What investigations can we use to help out diagnosis?

 

Blood pressure measurement and fundoscopy.

 

What are treatment options (and how can we decide how to proceed)? 

 

Management depends on severity of disease.

 

Mild hypertensive retinopathy - controlling BP with antihypertensives and regular monitoring

 

Moderate hypertensive retinopathy - assessment to exclude other associated risk factors like diabetes mellitus and cardiovascular abnormalities.
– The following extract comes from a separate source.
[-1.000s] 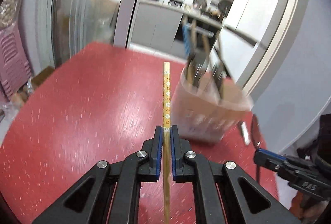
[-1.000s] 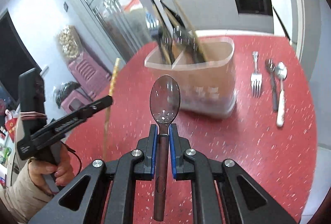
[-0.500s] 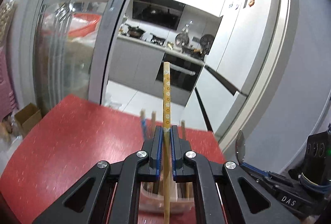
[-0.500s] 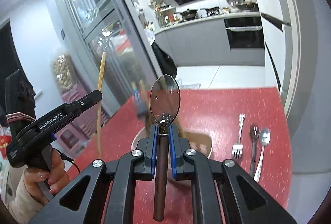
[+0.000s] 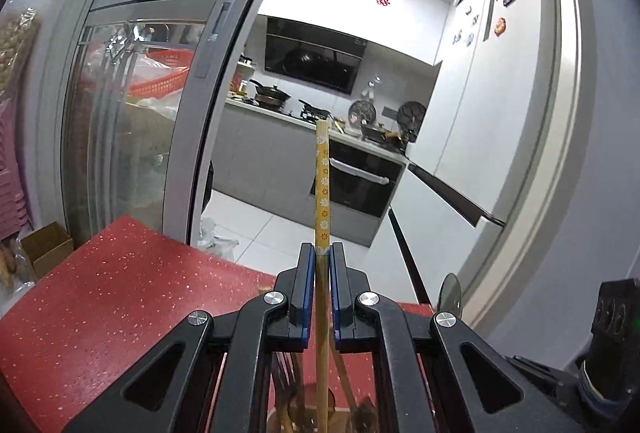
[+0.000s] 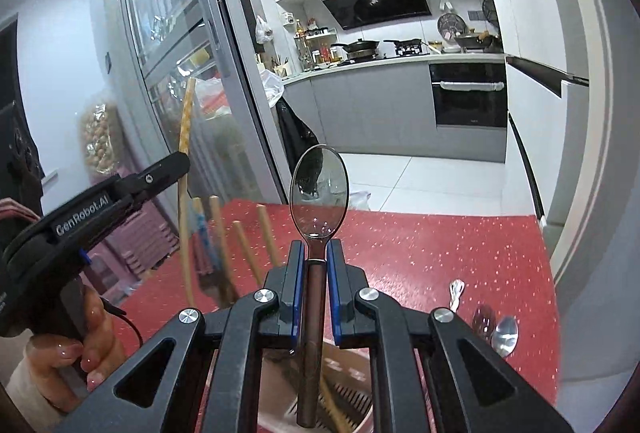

Controlling BP with antihypertensives and regular monitoring

 

Severe hypertensive retinopathy -  urgent BP management and referral to ophthalmology. Other systems should be monitored for signs of end organ damage, including renal, cardiovascular, and brain (4)

 

What follow up would these patients normally require and why?

 

Regular blood pressure monitoring with GP to ensure blood pressure is controlled

Regular fundoscopy to monitor progression of disease

 

Differentials

Other conditions that present with optic disc swelling:

• Diabetic papillopathy

• Central retinal vein occlusion

• Anterior ischaemic optic neuropathy

• Neuroretinitis

 

Conditions that mimic chronic hypertensive retinopathy:

• Diabetic retinopathy

• Retinal venous obstruction

• Ocular ischaemic syndrome

 

Complications

• retinal artery occlusion

• Retinal vein occlusion

• Macro aneurysm of retinal arteriole

• Glaucoma

• Diabetic retinopathy, hypertension is a major risk factor in the development (4)

 

References:

1 - Oxford handbook of ophthalmology book (page 622)

2 - Kanski’s clinical ophthalmology book (page 536-7)

3 - https://www.msdmanuals.com/en-gb/professional/eye-disorders/retinal-disorders/hypertensive-retinopathy

4 - https://www.ncbi.nlm.nih.gov/books/NBK525980/

5 - https://eyewiki.aao.org/File:HTN_RET_Findings.jpg (Reference for signs pic)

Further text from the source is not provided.